* [WHAT TO DO]
Your answer must be an exact copy of the listing below.
START PROVIDED DATA
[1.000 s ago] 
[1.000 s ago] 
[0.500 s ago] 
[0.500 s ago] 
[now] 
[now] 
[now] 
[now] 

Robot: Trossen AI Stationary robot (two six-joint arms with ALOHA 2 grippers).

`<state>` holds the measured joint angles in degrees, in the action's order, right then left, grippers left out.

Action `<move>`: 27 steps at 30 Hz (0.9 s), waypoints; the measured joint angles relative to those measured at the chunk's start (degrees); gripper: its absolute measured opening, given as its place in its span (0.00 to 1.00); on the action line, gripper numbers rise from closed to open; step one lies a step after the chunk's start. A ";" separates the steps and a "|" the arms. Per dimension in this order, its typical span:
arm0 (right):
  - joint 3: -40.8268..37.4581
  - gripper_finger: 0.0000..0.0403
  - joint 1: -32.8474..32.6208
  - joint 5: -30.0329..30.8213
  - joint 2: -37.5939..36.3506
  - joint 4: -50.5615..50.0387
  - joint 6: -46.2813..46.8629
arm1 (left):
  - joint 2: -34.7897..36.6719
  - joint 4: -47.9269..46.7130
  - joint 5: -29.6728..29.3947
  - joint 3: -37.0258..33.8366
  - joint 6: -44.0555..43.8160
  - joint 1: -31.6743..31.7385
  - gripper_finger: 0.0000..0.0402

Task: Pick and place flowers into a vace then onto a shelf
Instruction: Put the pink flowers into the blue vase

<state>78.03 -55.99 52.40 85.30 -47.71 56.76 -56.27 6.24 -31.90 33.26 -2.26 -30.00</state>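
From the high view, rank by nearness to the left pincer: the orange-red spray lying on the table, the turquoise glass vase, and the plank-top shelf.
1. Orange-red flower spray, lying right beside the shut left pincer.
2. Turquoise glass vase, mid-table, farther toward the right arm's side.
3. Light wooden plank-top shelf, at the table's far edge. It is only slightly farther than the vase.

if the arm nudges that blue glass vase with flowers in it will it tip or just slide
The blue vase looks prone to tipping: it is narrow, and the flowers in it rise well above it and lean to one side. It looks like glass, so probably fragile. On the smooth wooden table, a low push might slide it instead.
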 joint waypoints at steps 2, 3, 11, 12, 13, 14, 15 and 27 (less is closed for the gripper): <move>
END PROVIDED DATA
* [TASK OUTPUT]
[1.000 s ago] 
[1.000 s ago] 
[0.500 s ago] 
[0.500 s ago] 
[now] 
[now] 
[now] 
[now] 

Robot: Trossen AI Stationary robot (two six-joint arms with ALOHA 2 grippers).

`<state>` holds the measured joint angles in degrees, in the action's order, right then left, grippers left out.

Action `<move>`: 27 steps at 30 Hz (0.9 s), waypoints; the measured joint angles relative to those measured at the chunk's start (degrees); gripper: its absolute measured opening, given as its place in its span (0.00 to 1.00); on the action line, gripper numbers rise from closed to open; step one lies a step after the chunk's start. A ";" separates the steps and a "|" the arms. Per dimension in this order, its typical span:
arm0 (right):
  - joint 3: -40.8268..37.4581
  - gripper_finger: 0.0000..0.0403
  - joint 1: -32.8474..32.6208
  - joint 5: -30.0329..30.8213
  - joint 2: -37.5939..36.3506
  - joint 4: -50.5615..50.0387
  - joint 6: -46.2813..46.8629
arm1 (left):
  - joint 2: -34.7897..36.6719
  - joint 4: -47.9269..46.7130
  - joint 5: -29.6728..29.3947
  - joint 3: -37.0258..33.8366
  - joint 6: -44.0555..43.8160
  - joint 1: -31.6743..31.7385
  - gripper_finger: 0.0000..0.0402

Task: Pick and place flowers into a vace then onto a shelf
Instruction: Put the pink flowers into the blue vase

<state>78.03 -55.99 52.40 85.30 -47.71 56.76 -56.27 6.24 -31.90 33.26 -2.26 -30.00</state>
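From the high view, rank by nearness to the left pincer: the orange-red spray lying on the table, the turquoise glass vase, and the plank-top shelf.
1. Orange-red flower spray, lying right beside the shut left pincer.
2. Turquoise glass vase, mid-table, farther toward the right arm's side.
3. Light wooden plank-top shelf, at the table's far edge. It is only slightly farther than the vase.

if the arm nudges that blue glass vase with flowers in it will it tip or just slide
The blue vase looks prone to tipping: it is narrow, and the flowers in it rise well above it and lean to one side. It looks like glass, so probably fragile. On the smooth wooden table, a low push might slide it instead.
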 joint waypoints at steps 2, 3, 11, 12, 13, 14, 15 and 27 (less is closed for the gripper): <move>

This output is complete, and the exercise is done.